▸ What the exercise asks:
Give back the entries below verbatim.

▸ Records provided:

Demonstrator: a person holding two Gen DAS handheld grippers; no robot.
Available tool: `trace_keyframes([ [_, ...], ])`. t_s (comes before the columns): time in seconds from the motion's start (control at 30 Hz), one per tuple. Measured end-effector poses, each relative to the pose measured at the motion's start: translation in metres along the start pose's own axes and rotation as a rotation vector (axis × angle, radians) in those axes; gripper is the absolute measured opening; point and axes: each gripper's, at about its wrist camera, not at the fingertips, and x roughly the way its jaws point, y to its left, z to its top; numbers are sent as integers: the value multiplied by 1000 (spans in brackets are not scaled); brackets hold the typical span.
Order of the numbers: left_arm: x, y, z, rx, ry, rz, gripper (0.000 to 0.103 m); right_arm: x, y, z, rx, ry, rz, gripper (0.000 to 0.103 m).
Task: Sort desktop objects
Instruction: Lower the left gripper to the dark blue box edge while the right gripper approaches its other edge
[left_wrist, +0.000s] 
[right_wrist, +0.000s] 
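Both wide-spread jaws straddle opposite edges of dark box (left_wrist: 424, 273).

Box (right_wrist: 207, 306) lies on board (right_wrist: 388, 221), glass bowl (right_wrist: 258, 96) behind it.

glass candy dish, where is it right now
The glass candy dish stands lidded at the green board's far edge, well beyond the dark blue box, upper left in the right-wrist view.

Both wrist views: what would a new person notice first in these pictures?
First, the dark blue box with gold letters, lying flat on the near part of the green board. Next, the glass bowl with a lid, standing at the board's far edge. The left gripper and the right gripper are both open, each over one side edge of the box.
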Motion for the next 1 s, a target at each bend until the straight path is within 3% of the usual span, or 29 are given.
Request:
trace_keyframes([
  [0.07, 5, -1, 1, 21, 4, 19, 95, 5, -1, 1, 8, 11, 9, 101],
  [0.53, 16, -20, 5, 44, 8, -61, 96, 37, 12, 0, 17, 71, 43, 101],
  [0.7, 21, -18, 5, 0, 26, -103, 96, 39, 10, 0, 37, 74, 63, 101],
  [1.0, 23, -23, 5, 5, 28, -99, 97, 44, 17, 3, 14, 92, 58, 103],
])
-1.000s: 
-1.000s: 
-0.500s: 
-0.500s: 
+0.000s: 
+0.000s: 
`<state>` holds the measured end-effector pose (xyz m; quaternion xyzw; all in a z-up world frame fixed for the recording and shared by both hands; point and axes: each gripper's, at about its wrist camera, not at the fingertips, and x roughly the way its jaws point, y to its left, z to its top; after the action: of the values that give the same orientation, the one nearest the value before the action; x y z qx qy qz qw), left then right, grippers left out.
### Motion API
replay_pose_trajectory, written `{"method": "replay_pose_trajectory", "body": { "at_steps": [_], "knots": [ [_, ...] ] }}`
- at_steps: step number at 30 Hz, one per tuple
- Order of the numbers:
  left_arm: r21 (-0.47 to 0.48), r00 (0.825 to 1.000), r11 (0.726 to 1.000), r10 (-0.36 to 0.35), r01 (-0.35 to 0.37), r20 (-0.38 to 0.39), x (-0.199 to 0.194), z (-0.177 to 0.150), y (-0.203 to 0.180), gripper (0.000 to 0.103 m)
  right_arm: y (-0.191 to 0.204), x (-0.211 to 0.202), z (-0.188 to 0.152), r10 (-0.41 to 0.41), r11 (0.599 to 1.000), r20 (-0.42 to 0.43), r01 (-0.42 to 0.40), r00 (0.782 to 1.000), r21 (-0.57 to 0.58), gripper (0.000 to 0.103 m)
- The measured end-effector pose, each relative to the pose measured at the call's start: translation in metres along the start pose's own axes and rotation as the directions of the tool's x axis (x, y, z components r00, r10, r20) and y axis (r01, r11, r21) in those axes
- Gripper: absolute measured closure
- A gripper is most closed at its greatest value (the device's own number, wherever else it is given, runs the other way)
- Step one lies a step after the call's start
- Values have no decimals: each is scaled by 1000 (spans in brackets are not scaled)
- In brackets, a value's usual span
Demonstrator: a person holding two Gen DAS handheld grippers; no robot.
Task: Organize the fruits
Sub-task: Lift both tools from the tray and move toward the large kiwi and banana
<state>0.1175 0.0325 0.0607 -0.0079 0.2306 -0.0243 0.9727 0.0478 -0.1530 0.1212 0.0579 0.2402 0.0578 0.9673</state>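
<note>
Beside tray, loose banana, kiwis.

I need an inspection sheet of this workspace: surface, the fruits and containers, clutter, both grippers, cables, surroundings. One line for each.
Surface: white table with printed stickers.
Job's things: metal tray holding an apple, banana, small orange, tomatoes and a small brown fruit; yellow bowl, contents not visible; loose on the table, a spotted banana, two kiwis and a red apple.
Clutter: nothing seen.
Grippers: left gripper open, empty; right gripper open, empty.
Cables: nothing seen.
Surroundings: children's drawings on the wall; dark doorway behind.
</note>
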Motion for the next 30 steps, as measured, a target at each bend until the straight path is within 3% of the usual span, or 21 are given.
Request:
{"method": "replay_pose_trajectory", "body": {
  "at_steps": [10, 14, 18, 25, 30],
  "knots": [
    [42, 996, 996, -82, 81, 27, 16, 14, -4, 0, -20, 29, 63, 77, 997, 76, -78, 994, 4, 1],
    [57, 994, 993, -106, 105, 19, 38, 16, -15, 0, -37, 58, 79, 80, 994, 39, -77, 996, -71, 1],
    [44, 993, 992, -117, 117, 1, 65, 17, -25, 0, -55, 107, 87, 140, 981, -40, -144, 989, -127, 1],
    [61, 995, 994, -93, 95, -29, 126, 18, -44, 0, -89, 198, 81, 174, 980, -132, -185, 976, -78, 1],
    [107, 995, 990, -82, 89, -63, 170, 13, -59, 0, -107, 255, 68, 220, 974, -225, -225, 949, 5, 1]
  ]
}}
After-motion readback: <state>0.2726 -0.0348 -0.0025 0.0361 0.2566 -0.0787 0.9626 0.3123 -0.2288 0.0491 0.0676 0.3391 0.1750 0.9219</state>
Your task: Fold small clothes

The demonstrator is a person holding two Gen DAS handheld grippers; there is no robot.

▸ Your response:
Demonstrator: a person holding two Gen DAS handheld grippers; no robot.
Available tool: `trace_keyframes([ [_, ...], ])`. t_s (comes before the columns): time in seconds from the motion's start (control at 30 Hz), one per tuple. Measured end-effector poses, each relative to the pose measured at the motion's start: translation in metres along the start pose's own axes and rotation as a rotation vector (axis × angle, radians) in those axes; gripper is the absolute measured opening; point and axes: each gripper's, at about its wrist camera, not at the fingertips, and x roughly the way its jaws point, y to its left, z to its top; numbers are sent as integers: the value multiplied by 1000 (spans in brackets are not scaled); brackets hold the typical span.
Order of the numbers: left_arm: x, y, z, rx, ry, rz, gripper (0.000 to 0.103 m); right_arm: x, y, z, rx, ry, rz, gripper (0.000 to 0.103 m).
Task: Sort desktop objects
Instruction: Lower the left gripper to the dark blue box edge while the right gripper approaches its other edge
[left_wrist, +0.000s] 
[right_wrist, +0.000s] 
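Both wide-spread jaws straddle opposite edges of dark box (left_wrist: 424, 273).

Box (right_wrist: 207, 306) lies on board (right_wrist: 388, 221), glass bowl (right_wrist: 258, 96) behind it.

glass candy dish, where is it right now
The glass candy dish stands lidded at the green board's far edge, well beyond the dark blue box, upper left in the right-wrist view.

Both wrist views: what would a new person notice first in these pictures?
First, the dark blue box with gold letters, lying flat on the near part of the green board. Next, the glass bowl with a lid, standing at the board's far edge. The left gripper and the right gripper are both open, each over one side edge of the box.
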Motion for the next 1 s, a target at each bend until the straight path is within 3% of the usual span, or 29 are given.
Request:
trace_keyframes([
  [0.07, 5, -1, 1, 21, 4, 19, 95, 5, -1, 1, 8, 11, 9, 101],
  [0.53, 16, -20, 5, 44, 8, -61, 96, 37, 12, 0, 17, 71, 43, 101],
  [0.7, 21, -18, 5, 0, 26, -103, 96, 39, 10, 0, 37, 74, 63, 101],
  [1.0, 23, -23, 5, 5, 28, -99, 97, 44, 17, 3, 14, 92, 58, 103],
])
-1.000s: 
-1.000s: 
-0.500s: 
-0.500s: 
+0.000s: 
+0.000s: 
`<state>` holds the measured end-effector pose (xyz m; quaternion xyzw; all in a z-up world frame fixed for the recording and shared by both hands; point and axes: each gripper's, at about its wrist camera, not at the fingertips, and x roughly the way its jaws point, y to its left, z to its top; after the action: of the values that give the same orientation, the one nearest the value before the action; x y z qx qy qz qw), left then right, grippers left out.
### Motion API
replay_pose_trajectory, written `{"method": "replay_pose_trajectory", "body": { "at_steps": [_], "knots": [ [_, ...] ] }}`
- at_steps: step number at 30 Hz, one per tuple
- Order of the numbers:
  left_arm: r21 (-0.47 to 0.48), r00 (0.825 to 1.000), r11 (0.726 to 1.000), r10 (-0.36 to 0.35), r01 (-0.35 to 0.37), r20 (-0.38 to 0.39), x (-0.199 to 0.194), z (-0.177 to 0.150), y (-0.203 to 0.180), gripper (0.000 to 0.103 m)
  right_arm: y (-0.191 to 0.204), x (-0.211 to 0.202), z (-0.188 to 0.152), r10 (-0.41 to 0.41), r11 (0.599 to 1.000), r20 (-0.42 to 0.43), r01 (-0.42 to 0.40), r00 (0.782 to 1.000), r21 (-0.57 to 0.58), gripper (0.000 to 0.103 m)
- The measured end-effector pose, each relative to the pose measured at the call's start: translation in metres along the start pose's own axes and rotation as the directions of the tool's x axis (x, y, z components r00, r10, r20) and y axis (r01, r11, r21) in those axes
- Gripper: absolute measured closure
- A gripper is most closed at its greatest value (the device's own number, wherever else it is given, runs the other way)
- Step one lies a step after the call's start
- Values have no decimals: each is scaled by 1000 (spans in brackets are not scaled)
- In brackets, a value's usual span
Demonstrator: a person holding two Gen DAS handheld grippers; no robot.
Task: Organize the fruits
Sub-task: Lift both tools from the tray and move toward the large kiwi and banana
<state>0.1175 0.0325 0.0607 -0.0079 0.2306 -0.0243 0.9727 0.0478 -0.1530 0.1212 0.0579 0.2402 0.0578 0.9673</state>
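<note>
Beside tray, loose banana, kiwis.

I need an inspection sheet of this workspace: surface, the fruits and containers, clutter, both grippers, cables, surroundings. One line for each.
Surface: white table with printed stickers.
Job's things: metal tray holding an apple, banana, small orange, tomatoes and a small brown fruit; yellow bowl, contents not visible; loose on the table, a spotted banana, two kiwis and a red apple.
Clutter: nothing seen.
Grippers: left gripper open, empty; right gripper open, empty.
Cables: nothing seen.
Surroundings: children's drawings on the wall; dark doorway behind.
</note>
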Motion for the next 30 steps, as measured, a target at each bend until the straight path is within 3% of the usual span, or 21 are given.
Request:
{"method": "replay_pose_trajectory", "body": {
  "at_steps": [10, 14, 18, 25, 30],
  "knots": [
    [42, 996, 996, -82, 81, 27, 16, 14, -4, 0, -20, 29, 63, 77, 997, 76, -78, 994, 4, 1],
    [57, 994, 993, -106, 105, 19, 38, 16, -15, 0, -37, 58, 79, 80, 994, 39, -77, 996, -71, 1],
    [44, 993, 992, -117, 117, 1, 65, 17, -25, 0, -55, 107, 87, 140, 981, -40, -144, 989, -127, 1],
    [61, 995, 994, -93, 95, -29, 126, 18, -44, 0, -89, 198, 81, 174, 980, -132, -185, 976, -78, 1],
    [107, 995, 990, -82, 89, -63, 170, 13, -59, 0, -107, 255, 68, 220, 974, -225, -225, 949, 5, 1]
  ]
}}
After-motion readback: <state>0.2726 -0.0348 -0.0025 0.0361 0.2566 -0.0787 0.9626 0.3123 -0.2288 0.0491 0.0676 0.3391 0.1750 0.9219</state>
Your task: Fold small clothes

The demonstrator is a person holding two Gen DAS handheld grippers; there is no robot.

Work on this exercise has concluded.